In some embodiments, the end cap defines a plurality of end cap tabs extending from the end cap towards the rail, each of the plurality of end cap tabs configured to be inserted into a corresponding slot of the plurality of slots for coupling the end cap to the first longitudinal end of the rail. In some embodiments, the rail defines at least one track extending along a longitudinal length of the rail and configured to slidably mount the monitoring drone. In some embodiments, the rail track assembly further comprises a rail holder defining a receptacle configured to hold the rail, the rail holder configured to be coupled to a structure so as to secure the rail to the structure. In some embodiments, the receptacle defines a perimetral shape that corresponds to an outer perimetral shape of the rail. In some embodiments, each of the perimetral shape of the receptacle and the outer perimetral shape of the rail comprise a C-shape, the C-shape facilitating rotation of the rail within the receptacle so as to allow positioning of the rail within the receptacle in a desired orientation.

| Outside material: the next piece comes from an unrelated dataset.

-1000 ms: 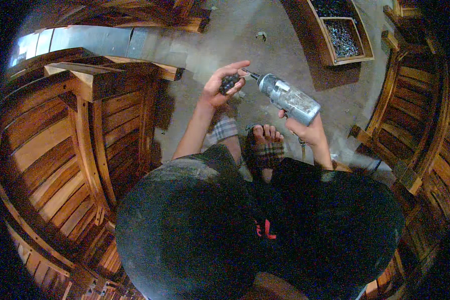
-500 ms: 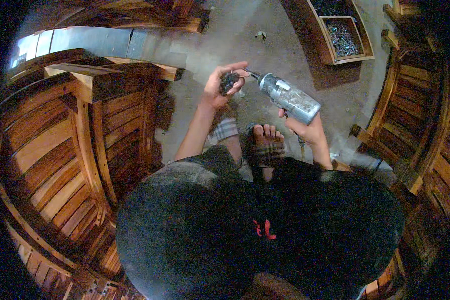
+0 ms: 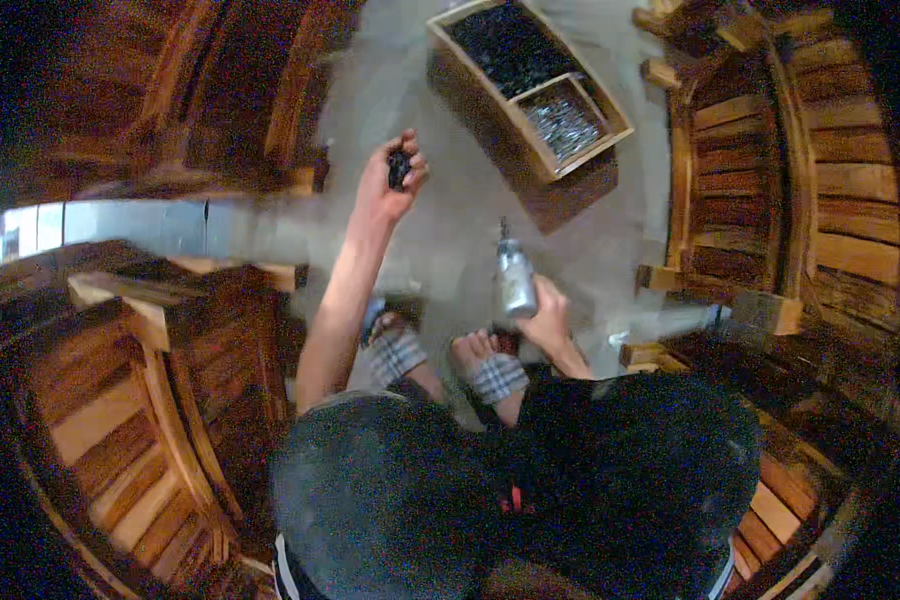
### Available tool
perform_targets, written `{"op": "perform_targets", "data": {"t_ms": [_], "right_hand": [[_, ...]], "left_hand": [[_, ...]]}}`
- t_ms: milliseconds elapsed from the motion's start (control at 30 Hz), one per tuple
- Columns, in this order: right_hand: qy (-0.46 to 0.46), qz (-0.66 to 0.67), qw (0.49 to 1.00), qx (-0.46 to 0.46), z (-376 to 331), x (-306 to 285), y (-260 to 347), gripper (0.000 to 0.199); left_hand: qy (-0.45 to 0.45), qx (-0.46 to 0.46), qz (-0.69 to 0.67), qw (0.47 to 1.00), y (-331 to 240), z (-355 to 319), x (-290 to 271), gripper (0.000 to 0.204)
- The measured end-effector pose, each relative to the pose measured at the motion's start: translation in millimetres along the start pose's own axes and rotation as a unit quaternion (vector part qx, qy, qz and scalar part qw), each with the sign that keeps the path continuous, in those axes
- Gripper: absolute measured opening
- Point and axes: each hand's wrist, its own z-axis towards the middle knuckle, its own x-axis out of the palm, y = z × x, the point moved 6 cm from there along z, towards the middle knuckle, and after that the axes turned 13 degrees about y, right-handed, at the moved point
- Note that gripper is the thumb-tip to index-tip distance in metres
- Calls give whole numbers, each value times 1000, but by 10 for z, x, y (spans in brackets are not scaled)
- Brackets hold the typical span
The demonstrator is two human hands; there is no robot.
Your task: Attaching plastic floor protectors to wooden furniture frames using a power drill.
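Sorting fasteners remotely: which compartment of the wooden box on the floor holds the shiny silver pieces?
The smaller compartment, at the wooden box's right end; the larger compartment holds dark pieces.

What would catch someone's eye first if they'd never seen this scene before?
Probably the left hand, stretched out over the grey concrete floor and closed on a small clump of dark pieces, and the right hand closer in, gripping a silver metal power tool with its tip pointing away. Beyond them stands an open wooden box divided into compartments of dark and shiny fasteners, with slatted brown wooden furniture crowding both sides.
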Motion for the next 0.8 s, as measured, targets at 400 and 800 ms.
{"op": "perform_targets", "data": {"t_ms": [400, 800], "right_hand": [[27, -212, 977, 8, 81, 306, 106, 45], [76, -169, 981, 53, 93, 319, 29, 67]], "left_hand": [[-67, 164, 390, 904, -88, 2463, 729, 19], [-142, 192, 667, 705, -166, 2353, 902, 29]]}}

In some embodiments, a rail track system, comprises: a first rail and a second rail, each of the first rail and the second rail defining a longitudinal channel configured to slidably receive at least a portion of a monitoring drone; an end cap configured to be coupled to a first longitudinal end of the first rail; a rail coupler configured to couple a second longitudinal end of the first rail opposite the first longitudinal end to a first longitudinal end of the second rail, thereby coupling the first rail to the second rail; and a charge cap configured to be coupled to a second longitudinal end of the second rail opposite the first longitudinal end of the second rail, the charge cap configured to house a power module for charging the monitoring drone when the monitoring drone is located at the second longitudinal end of the second rail.

In some embodiments, the charge cap comprises: a charge cap main body configured to abut an end face of the second longitudinal end of the second rail when the charge cap is coupled to the second rail; and a power module housing extending from the charge cap main body into the longitudinal channel of the second rail, the power module housing configured to house a power module. In some embodiments, the charge cap further comprises at least one charging portion that includes at least one charging pin protruding therefrom into the longitudinal channel of the second rail, the at least one charging pin configured to contact a charging port of the monitoring drone so as to charge the monitoring drone.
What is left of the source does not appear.